10:54 z postu wynika, że na estradzie poszukujesz dobrej konferansjerki, a muzyka jest mniej ważna. Ci panowie mają słuchaczy o odwrotnych preferencjach, dlatego mimo twojego odejścia z kręgu słuchaczy nadal dobrze prosperują. Po prostu dobrze śpiewają.
Trzej Kastraci... 👶 👴 👳
10:10 To w TWOJEJ muszli jest cała wyższa kultura, dlatego tak jak wygłodniali wydzielają smród acetonu, tak ty po niestrawieniu prawdziwej kultury, śmierdzisz prostactwem na forum.
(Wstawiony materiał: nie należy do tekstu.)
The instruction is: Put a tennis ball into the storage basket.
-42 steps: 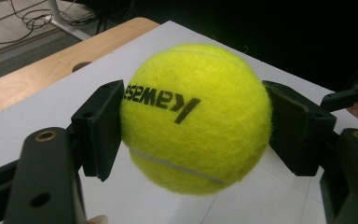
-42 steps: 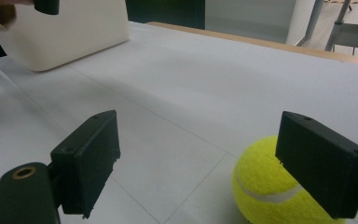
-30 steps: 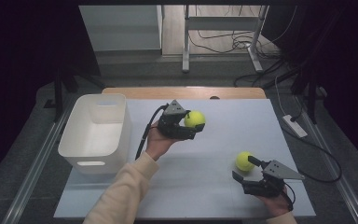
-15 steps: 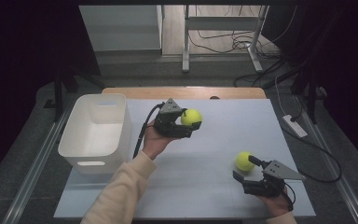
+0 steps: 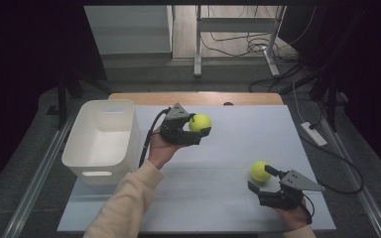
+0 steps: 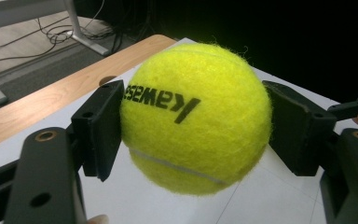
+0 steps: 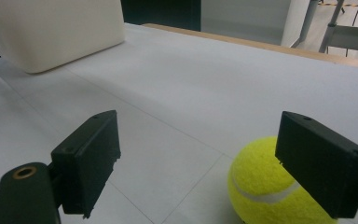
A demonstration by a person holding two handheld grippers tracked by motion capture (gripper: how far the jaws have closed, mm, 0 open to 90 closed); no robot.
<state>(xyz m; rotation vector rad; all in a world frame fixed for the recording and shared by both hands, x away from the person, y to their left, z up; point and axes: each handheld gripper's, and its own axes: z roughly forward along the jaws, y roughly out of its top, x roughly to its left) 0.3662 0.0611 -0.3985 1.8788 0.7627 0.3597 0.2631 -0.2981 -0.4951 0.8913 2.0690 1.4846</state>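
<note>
Left gripper is clamped on a tennis ball, and over the last second we see it slide a little toward 9 o'clock, ball and all, closer to the white bin. In the left gripper view the ball sits squarely between both pads, printed side up, lifted off the white table. We read that as the carry phase: ball picked, now heading for the bin at 9 o'clock of the gripper. Bin looks empty, though its near inner wall is hidden from us, so we hedge on that.

Right gripper hasn't budged at the 5 o'clock corner of the table. Its jaws stand wide apart, gripping nothing. The second tennis ball rests on the table at its tip; in the right gripper view that second ball lies low beside the right-hand pad, partly behind it, not centred between the jaws. Contact there we cannot tell.

We judge one ball en route, the second not yet grasped; the right gripper needs re-centring before closing.
</note>
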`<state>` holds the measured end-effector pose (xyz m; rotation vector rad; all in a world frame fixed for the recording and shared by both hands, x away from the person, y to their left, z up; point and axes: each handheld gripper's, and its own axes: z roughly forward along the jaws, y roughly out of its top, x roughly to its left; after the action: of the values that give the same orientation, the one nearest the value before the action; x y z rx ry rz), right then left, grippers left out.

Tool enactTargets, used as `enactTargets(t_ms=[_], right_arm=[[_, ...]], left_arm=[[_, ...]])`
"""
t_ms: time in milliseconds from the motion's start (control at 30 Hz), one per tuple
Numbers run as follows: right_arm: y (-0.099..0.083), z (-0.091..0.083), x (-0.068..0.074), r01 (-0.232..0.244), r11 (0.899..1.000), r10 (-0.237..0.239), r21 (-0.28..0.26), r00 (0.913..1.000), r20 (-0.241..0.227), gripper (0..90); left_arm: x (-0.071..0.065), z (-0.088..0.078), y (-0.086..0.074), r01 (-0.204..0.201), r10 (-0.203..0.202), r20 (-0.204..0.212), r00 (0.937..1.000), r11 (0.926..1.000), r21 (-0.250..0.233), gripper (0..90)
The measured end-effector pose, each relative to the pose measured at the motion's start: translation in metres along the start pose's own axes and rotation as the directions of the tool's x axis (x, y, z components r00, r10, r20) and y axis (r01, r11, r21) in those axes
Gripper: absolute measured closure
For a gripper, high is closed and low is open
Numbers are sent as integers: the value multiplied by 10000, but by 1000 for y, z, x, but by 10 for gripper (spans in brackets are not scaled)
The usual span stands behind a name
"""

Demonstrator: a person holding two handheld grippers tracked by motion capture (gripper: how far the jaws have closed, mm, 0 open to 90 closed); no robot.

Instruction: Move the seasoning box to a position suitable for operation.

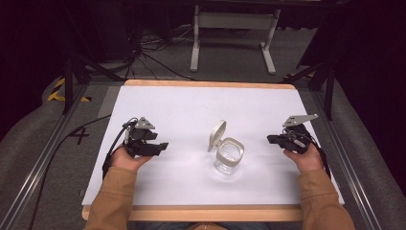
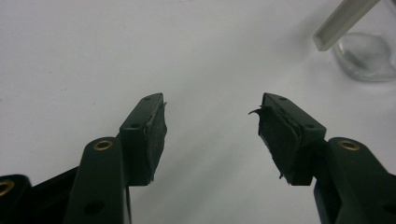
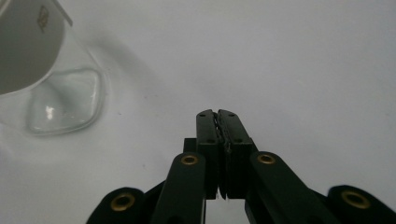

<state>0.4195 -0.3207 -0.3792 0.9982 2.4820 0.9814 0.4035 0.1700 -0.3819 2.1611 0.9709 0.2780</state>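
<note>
Left tool (image 1: 162, 146) sits low over the white table (image 1: 182, 103), jaws spread wide with nothing between them, pointing toward the middle. In the middle stands the jar (image 1: 229, 156), clear glass, upright, its hinged lid (image 1: 217, 135) flipped up and leaning to the jar's left side. So the lid faces the left tool, and the open mouth faces up. Right tool (image 1: 272, 139) waits on the far side, jaws pressed together and empty, aimed back at the jar. Both hang near it, neither touching; my read is the right tool is slightly nearer the glass, the left nearer the lid.
</note>
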Motion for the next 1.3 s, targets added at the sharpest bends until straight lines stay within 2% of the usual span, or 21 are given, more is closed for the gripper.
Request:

A oprócz tych panów nikt w tym kraju nie śpiewa?Panowie od przynajmniej dwóch, trzech lat okupują świnoujskie sceny.Sztuczna konferansjerka jednego z panów(w środku)mnie skutecznie zraziła do ich koncertów.Nienaturalne, wymuszone źarty serwowane po raz kolejny mnie się już znudziły.Na koncertach w Szczecinie(Filharmonia)ten sam zestaw i nienaturalność.Konferansjerka, jak widać jest trudniejsza niż śpiew, gdyż śpiew wychodzi panom dobrze.Mnie tam nie będzie z powodu właśnie tej nadmiernie rozwiniętej kiepskiej konferansjerki.
Trzech tenorów w muszli klozetowej, ciekawe jak tam się zmieścili. Oto jest ??
Oklepane, ciągle to samo od lat.
Brawo nareszcie koncerty promenadowe. Trochę boimy się wirusa. Jeżeli nas nie będzie to w obawie przed nim. Jeszcze raz BRAWO.
Rewelacja...na pewno będę :)
Łatwa muzyka pop lub disco polo zabiły wrażliwość muzyczną, czasem działają jak koñskie okulary, zasłaniają inne style, dają iluzję, że inna muzyka jest trudna, więc niejeden zestaw trzech tenorów znalazł się w muszli, ale innej, z porcelitu, nie w muszli z ucha, zdobiącego nas w salach koncertowych i stanowiących bramę dla prawdziwej sztuki dźwięków.